BEGIN

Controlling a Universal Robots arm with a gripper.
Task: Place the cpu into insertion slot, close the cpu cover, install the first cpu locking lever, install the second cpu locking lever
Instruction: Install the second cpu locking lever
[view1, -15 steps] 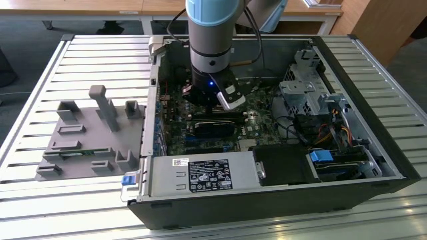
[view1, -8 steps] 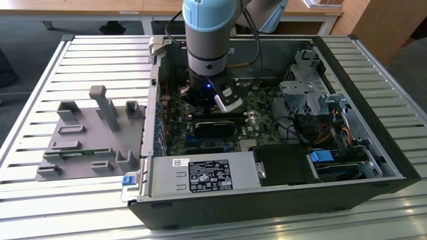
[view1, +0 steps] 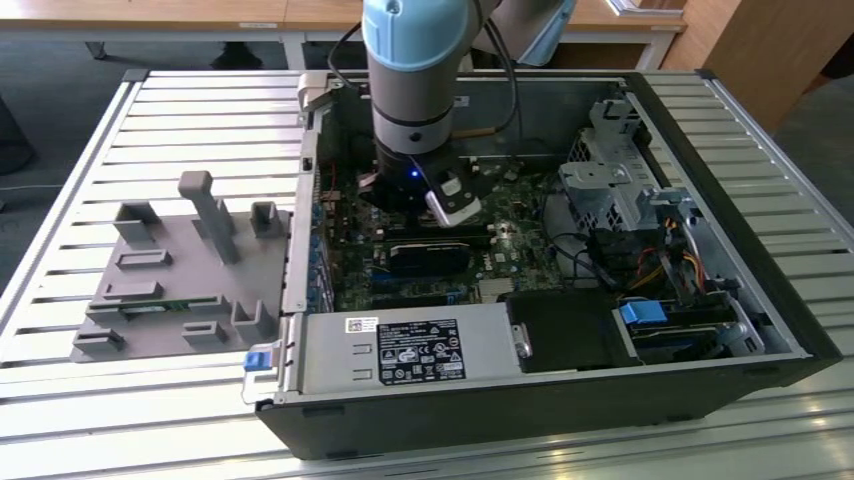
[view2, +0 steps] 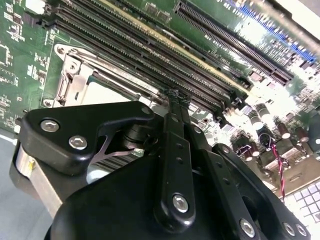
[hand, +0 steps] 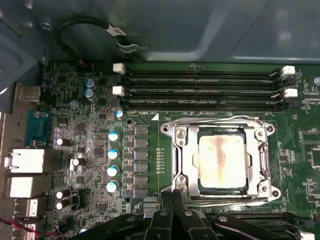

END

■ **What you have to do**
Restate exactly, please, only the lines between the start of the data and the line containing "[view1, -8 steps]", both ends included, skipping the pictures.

■ **The completed task**
Controlling a Universal Robots arm with a gripper.
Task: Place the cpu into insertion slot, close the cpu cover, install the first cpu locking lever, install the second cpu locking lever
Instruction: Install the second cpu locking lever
[view1, -15 steps] 
[view1, -8 steps] 

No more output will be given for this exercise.